En ar. Barhdād ou Baghdād, capitale et principale ville de l’Iraq ; 2 400 000 hab.



Géographie

La ville a été fondée dans une situation privilégiée. Face à l’une des voies principales de traversée du Zagros, entre Khānaqīn et Hamadhān, se place le secteur de franchissement le plus facile du Tigre et de l’Euphrate, au nord des zones affaissées de basse Mésopotamie, où de vastes marais rendent le passage d’est en ouest à peu près impossible. Ici, au contraire, le vaste cône de déjections de la Diyālā fournit une route à pied sec jusqu’au voisinage immédiat du Tigre, qu’il a d’autre part repoussé jusqu’à une quarantaine de kilomètres seulement de l’Euphrate et des terrains secs du désert de Syrie. Les zones inondables sont réduites au minimum, et les canaux qui divergent de l’Euphrate vers le Tigre et parviennent jusqu’aux faubourgs de la ville offrent une voie navigable qui permet de passer en bateau d’un fleuve à l’autre. Tous ces avantages expliquent que cette région ait vu se développer au cours de l’histoire plusieurs grandes métropoles, Babylone, Séleucie et Ctésiphon avant Bagdad. La position centrale dans le cadre d’un État fondé sur le bassin inférieur des deux fleuves explique d’autre part que Bagdad, redevenue sous l’Empire ottoman simple chef-lieu de vilāyet, ait été tout naturellement choisie comme capitale de l’Iraq après la Première Guerre mondiale.
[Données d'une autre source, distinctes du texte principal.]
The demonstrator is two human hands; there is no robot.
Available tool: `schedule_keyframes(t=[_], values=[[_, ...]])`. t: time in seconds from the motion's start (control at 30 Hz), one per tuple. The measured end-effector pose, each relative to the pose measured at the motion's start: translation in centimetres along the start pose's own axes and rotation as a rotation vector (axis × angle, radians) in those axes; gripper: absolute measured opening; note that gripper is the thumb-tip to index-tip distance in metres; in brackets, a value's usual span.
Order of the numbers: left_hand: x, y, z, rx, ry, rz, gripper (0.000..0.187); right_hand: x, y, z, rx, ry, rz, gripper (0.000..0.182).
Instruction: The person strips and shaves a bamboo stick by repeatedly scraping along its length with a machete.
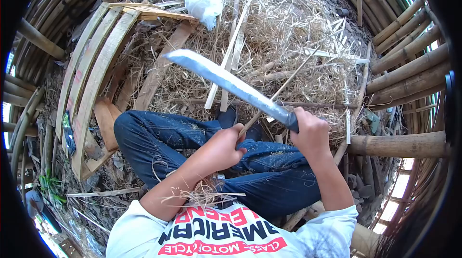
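My right hand (312,130) is wrapped around the dark handle of a machete (231,83), whose long blade points up and to the left. In my left hand (228,146), closed in front of my lap, is the near end of a thin bamboo stick (292,77). The stick slants away to the upper right and crosses the blade near the handle in this view. Curly shavings (204,194) lie on my shirt front and forearm. More flecks dot my jeans (168,135).
Shavings (298,32) cover the ground ahead, with flat bamboo strips (236,41) across them. A slatted wooden frame (94,60) stands at left, a phone-like dark object (68,133) on its slats. A white plastic bag (203,6) lies beyond. Thick bamboo poles (399,145) border the right.
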State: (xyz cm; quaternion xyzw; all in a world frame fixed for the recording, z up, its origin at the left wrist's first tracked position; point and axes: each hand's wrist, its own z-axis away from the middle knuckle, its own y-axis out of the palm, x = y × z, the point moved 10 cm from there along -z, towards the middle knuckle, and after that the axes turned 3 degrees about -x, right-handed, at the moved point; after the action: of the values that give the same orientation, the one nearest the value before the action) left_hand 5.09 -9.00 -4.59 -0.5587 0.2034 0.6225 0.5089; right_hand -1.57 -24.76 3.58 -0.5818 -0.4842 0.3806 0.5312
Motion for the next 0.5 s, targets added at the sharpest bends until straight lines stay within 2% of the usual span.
schedule_keyframes(t=[0.1, 0.17, 0.3, 0.5], values=[[-0.2, 0.0, 0.2, 0.017, 0.019, 0.042, 0.026, 0.1, 0.5, -0.2, -0.004, -0.012, 0.015, 0.042], [-0.2, 0.1, 0.1, 0.031, -0.04, 0.014, 0.025, -0.4, 0.2, -0.7, -0.022, -0.062, 0.023, 0.038], [0.2, 0.7, 0.3, 0.061, -0.053, 0.051, 0.026, -5.5, -0.1, -0.6, -0.013, 0.144, 0.128, 0.032], [0.5, 1.2, 0.6, 0.069, -0.07, -0.009, 0.027, -6.6, -0.3, 0.1, 0.0, 0.204, 0.177, 0.033]])
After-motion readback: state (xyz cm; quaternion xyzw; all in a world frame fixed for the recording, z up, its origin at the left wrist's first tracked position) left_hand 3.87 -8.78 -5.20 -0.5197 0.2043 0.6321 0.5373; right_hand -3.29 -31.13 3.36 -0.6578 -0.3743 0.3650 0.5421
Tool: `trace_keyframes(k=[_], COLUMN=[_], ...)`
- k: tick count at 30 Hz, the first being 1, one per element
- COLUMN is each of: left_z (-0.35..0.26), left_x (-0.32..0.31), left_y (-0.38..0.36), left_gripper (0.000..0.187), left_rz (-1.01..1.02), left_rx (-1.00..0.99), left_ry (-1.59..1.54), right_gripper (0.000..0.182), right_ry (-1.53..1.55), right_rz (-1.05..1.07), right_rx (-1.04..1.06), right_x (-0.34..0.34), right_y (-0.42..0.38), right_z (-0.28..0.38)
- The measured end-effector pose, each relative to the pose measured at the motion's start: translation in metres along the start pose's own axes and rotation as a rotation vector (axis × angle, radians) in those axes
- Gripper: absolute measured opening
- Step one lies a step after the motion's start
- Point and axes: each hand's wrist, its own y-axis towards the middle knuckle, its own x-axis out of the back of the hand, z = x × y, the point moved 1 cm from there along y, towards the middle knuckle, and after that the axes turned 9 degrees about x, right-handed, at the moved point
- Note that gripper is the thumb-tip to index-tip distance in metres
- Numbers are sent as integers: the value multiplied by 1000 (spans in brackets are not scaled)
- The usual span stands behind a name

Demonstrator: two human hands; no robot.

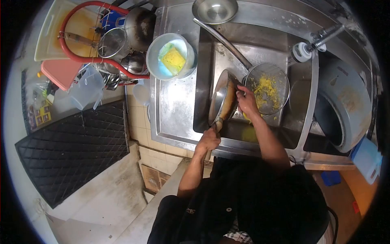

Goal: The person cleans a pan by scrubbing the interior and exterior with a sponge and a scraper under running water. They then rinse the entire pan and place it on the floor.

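My left hand (209,139) is wrapped round the handle of a frying pan (230,99), which is tipped on its side over the sink (227,44). The pan's outside is browned and faces right. Against that browned side, my right hand (247,101) is closed with curled fingers; what it holds, if anything, is hidden. Just right of this hand, a round mesh strainer (280,75) with yellow food scraps in it lies in the sink. Its long handle points to the upper left. Some yellow bits show below my right hand.
Left of the sink, a tub (151,57) holds a yellow sponge (174,61) in bluish liquid. A metal bowl (215,10) sits behind the sink, a spray head (301,53) hangs at its right, and a large grey pot (349,93) leans beyond.
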Motion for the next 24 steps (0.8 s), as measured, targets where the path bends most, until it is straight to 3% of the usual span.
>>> trace_keyframes(k=[2,4,7,8,10,11,13,14,17,18,19,21,24], left_z=[14,23,44,41,16,20,29,31,28,25,27,27,32], left_x=[-3,-1,-12,-10,12,12,2,-1,1,5,3,7,5], left_y=[9,12,13,15,4,1,9,10,11,9,5,8,7], left_gripper=[35,35,34,36,44,44,46,46,48,46,46,47,49], left_rz=[33,2,-6,6,119,117,-43,-41,7,98,98,-13,9], left_rx=[41,-14,-106,-48,146,149,-118,-137,-9,122,122,-79,-24], left_ry=[-71,-32,-44,-104,-215,-208,-59,-76,-94,-175,-171,-156,-170], right_gripper=[36,36,36,35,34,34,33,34,34,34,34,34,33], right_ry=[70,-12,-67,-58,-126,-145,-180,-203,-222,-158,-154,-212,-178], right_rz=[-46,192,304,211,234,247,325,375,322,285,284,319,375], right_rx=[17,-32,-34,71,28,25,41,2,20,-34,-34,41,11], right_x=[4,14,19,15,17,15,22,26,30,25,28,26,29], right_y=[1,-44,-30,2,42,47,6,-7,32,59,56,49,21], right_z=[-19,7,30,10,12,13,46,56,39,20,17,33,49])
Le site était en revanche beaucoup moins favorable. Seuls les bourrelets naturels des levées alluviales du fleuve offraient un abri, d’ailleurs précaire, contre les inondations, abri auquel a pu s’ajouter progressivement l’exhaussement par l’accumulation des déchets urbains. La ville a en fait vécu constamment, jusqu’en 1955, sous la menace des inondations terrifiantes du Tigre, et ce danger explique certainement les migrations successives du site. La première Bagdad, la « cité ronde », avait été édifiée à l’intérieur d’un lobe de méandre sur la rive droite du fleuve, à la cote 35 m, au ras des hautes eaux moyennes. S’il n’en reste plus de traces, c’est que très vite l’ancien faubourg méridional de la cité, al-Karkh, sur une butte dont le sommet atteint 44 m et dépasse 36 m sur 1 400 m de long et 600 m de large, lui fut préféré. Au xe s., la ville émigrait de nouveau vers la rive gauche, sur un site beaucoup plus vaste, où la levée du Tigre dépasse 36 m d’altitude sur 2 300 m de long et 1 500 m de large. C’est là qu’elle fut close en 1095 (par le calife al-Mustaẓhir) de murs qui subsistèrent jusqu’au xixe s. Les remparts d’une part, les soubassements des maisons du côté du Tigre d’autre part servaient de digues, et la ville était, en période de crue, complètement encerclée par deux écoulements parallèles. Cette situation resta sans changement notable pendant plusieurs siècles et ne fut que faiblement améliorée par les premiers travaux du gouverneur ottoman Nadīm pacha avant la Première Guerre mondiale, puis par ceux de l’administration britannique, qui, par la construction d’une digue continue sur la rive gauche, l’Eastern Bound, élargit quelque peu le périmètre urbain. Mais la date essentielle est 1955, où l’achèvement du barrage de Sāmarrā, capable d’écrêter les crues du Tigre en dérivant les eaux vers la dépression du wādi Tharthar, permit l’éclatement de la ville et sa gigantesque expansion consécutive.